Sitting at the table one evening in Placencia, I met the women who would soon form the Belize Women’s Seaweed Farmers Association (BWSFA). I was inspired by their stories and their vision for wanting to uplift their community. Each of these women came with their own ideas but they all shared a passion for the ocean, their country and seaweed farming.

The Nature Conservancy in Belize has been working with local partners over the last five years to help develop a sustainable seaweed industry that can provide social, economic and even ecological benefits to coastal communities and marine ecosystems. While, globally, seaweed is a commodity often farmed and sold for processing into carrageenan or agar, in Belize it is highly valued for local uses in cooking and as a nutritious ingredient in fresh smoothies. Farmers can even obtain up to US $15/lb of dried seaweed.

In addition to providing farmer training sessions for this sustainable coastal livelihood, our collaborative programme has been focused on testing and developing a seaweed farming system that protects and provides habitat for other commercially and ecologically important species, such as spiny lobster, parrotfish, snapper and a host of other species.

BWSFA members visiting seaweed farms at Little Water Caye, Placencia.

© Bailey Moritz

Globally, in areas such as Indonesia, women play a large role in the production of farmed seaweed. However, in Belize until recently, the majority of our fishers-turned-seaweed-farmers have been men. Many women were interested in learning more about the training sessions and were passionate about stewarding their local marine environments, but did not have the benefit of prior collaboration and membership in the local men’s fishing cooperatives.

However, with TNC’s help, the BWSFA was officially incorporated in the summer of 2019.

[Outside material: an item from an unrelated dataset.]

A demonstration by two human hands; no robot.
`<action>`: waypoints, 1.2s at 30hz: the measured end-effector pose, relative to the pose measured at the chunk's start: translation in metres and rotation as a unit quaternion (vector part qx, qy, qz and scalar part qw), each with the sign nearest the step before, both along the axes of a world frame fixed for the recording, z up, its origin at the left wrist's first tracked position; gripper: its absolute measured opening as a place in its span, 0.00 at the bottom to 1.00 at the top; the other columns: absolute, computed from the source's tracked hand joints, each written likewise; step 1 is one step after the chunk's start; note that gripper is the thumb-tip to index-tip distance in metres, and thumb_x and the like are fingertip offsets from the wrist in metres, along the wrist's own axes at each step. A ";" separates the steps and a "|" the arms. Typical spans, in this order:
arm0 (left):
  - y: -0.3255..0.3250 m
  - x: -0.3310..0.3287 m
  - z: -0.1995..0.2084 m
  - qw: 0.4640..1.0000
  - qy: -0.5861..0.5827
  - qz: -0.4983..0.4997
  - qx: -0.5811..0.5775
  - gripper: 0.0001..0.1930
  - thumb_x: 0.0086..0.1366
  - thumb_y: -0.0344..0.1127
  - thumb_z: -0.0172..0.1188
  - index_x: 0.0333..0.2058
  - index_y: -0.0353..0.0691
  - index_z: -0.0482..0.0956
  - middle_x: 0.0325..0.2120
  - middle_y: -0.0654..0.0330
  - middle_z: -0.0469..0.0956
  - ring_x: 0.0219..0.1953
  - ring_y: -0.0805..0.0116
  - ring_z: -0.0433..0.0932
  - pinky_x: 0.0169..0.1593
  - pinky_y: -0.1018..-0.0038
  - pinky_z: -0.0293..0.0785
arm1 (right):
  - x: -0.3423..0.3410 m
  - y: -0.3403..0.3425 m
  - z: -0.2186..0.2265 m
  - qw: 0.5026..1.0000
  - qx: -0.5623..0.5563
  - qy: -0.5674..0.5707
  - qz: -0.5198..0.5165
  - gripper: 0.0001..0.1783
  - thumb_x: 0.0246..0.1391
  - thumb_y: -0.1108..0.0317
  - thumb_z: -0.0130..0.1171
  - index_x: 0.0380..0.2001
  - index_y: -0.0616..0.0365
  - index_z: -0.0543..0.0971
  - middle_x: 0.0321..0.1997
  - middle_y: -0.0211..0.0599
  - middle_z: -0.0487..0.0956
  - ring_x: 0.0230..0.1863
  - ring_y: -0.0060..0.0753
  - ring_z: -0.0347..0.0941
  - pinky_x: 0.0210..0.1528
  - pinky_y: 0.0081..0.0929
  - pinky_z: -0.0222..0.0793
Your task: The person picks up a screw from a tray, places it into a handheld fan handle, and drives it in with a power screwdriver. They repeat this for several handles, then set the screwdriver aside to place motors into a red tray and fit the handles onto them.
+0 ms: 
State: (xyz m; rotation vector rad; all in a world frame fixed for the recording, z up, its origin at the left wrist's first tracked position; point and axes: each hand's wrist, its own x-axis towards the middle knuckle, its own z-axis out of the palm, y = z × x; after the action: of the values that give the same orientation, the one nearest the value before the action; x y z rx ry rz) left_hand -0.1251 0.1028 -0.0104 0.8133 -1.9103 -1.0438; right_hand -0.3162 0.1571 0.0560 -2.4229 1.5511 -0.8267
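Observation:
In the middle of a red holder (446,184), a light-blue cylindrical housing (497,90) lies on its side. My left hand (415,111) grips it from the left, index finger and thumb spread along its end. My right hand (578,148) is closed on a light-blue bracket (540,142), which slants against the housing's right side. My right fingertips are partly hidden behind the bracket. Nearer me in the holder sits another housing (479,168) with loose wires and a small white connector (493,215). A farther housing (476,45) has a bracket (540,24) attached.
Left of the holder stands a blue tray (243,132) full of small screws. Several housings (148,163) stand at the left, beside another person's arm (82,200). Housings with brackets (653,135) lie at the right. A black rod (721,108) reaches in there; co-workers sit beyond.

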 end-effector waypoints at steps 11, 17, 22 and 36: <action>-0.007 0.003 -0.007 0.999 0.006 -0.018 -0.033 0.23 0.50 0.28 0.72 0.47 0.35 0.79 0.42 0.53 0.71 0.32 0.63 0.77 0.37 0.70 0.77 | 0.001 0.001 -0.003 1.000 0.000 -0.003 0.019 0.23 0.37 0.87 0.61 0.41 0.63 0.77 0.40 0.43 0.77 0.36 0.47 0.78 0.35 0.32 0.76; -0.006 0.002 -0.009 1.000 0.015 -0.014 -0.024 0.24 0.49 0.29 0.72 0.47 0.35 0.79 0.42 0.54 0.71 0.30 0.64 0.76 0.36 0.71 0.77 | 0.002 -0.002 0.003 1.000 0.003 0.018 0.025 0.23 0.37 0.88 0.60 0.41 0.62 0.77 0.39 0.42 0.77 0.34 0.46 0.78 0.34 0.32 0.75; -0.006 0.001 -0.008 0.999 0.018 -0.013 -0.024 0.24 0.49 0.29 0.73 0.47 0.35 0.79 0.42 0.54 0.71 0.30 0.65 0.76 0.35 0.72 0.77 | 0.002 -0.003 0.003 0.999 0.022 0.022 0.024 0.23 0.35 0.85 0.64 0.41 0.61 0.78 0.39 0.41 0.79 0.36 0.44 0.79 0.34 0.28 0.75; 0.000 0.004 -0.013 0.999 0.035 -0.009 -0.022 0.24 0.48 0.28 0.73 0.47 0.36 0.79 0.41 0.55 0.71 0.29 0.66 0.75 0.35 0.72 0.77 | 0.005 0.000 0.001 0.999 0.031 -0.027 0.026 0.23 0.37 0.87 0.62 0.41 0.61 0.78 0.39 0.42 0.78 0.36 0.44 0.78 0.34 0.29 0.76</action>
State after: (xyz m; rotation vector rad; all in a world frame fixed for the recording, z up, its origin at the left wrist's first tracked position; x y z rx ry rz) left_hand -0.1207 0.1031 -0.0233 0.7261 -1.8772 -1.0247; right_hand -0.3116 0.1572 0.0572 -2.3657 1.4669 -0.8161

Marnesha-Leslie conducting growth rate monitoring at a BWSFA farm in Hatchet Caye, Belize


Since then, I’m proud to report they have established their board of directors, are developing a strategic plan, have launched their website, started their own farm, and are creating several seaweed-based value-added products. Passion, commitment and a shared vision for more resilient communities paved the way for this valuable partnership.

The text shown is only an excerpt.